TO DO: When the string "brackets" is part of a line in the data below, report the whole line.

_ _ _ _ _

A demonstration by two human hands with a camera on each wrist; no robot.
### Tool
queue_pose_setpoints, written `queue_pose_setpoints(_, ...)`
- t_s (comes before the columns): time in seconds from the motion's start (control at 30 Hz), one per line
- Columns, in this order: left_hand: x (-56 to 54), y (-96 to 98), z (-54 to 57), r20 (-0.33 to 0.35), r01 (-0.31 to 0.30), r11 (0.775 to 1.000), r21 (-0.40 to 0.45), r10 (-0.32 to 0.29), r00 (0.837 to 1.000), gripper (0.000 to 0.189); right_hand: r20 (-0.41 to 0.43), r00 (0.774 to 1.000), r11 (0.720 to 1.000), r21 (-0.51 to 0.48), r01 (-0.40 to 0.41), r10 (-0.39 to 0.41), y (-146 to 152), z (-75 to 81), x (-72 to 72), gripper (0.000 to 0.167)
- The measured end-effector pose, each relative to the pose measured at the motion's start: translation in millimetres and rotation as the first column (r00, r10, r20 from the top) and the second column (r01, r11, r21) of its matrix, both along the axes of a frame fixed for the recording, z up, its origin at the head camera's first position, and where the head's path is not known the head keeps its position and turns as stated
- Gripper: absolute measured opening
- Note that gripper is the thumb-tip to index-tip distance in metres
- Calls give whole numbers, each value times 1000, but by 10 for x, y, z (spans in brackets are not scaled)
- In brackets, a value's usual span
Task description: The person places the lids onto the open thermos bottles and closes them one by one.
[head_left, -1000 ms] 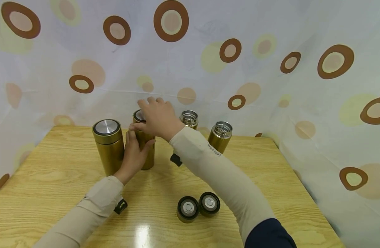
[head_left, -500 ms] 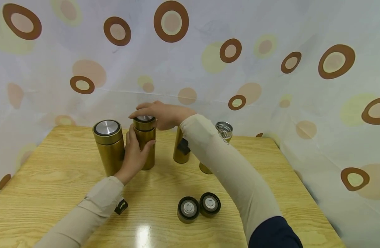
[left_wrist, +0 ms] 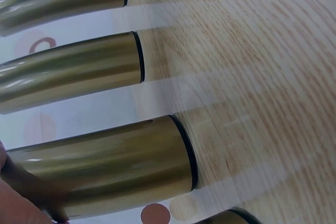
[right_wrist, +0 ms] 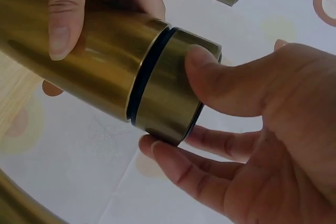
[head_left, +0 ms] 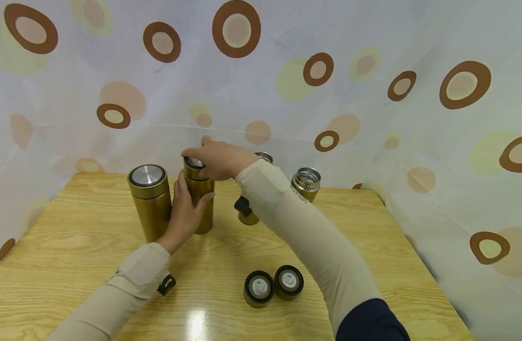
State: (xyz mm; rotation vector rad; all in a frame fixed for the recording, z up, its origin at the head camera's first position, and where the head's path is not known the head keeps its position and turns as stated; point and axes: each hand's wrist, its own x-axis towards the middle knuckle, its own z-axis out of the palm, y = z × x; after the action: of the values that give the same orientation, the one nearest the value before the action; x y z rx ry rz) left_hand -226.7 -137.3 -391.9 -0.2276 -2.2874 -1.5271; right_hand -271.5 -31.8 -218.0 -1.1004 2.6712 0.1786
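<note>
A gold thermos flask (head_left: 204, 203) stands upright on the wooden table. Around its body my left hand (head_left: 185, 215) holds it, the thumb on the near side. My right hand (head_left: 221, 159) grips its gold lid (right_wrist: 173, 85) between thumb and fingers. In the right wrist view a dark gap shows between lid and body. Close by on the left is another gold thermos (head_left: 152, 203) with its lid on. To the right, two gold flasks without lids show steel mouths; the nearer right flask (head_left: 307, 182) is partly covered by my sleeve.
Two lids lie upside down side by side on the near part of the table, a left lid (head_left: 258, 288) and a right lid (head_left: 288, 282). Behind the wooden table (head_left: 94, 265) hangs a white cloth (head_left: 227, 99) patterned with rings.
My right hand has turned on the lid, its wrist swinging out to the right and then partly back. My left hand has kept its hold on the flask.
</note>
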Motion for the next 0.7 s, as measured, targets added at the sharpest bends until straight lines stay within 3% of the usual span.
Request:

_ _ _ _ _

WRITTEN ANSWER:
- Calls give whole numbers, each value times 1000, but by 10 for x, y, z (spans in brackets are not scaled)
- In brackets, a value's usual span

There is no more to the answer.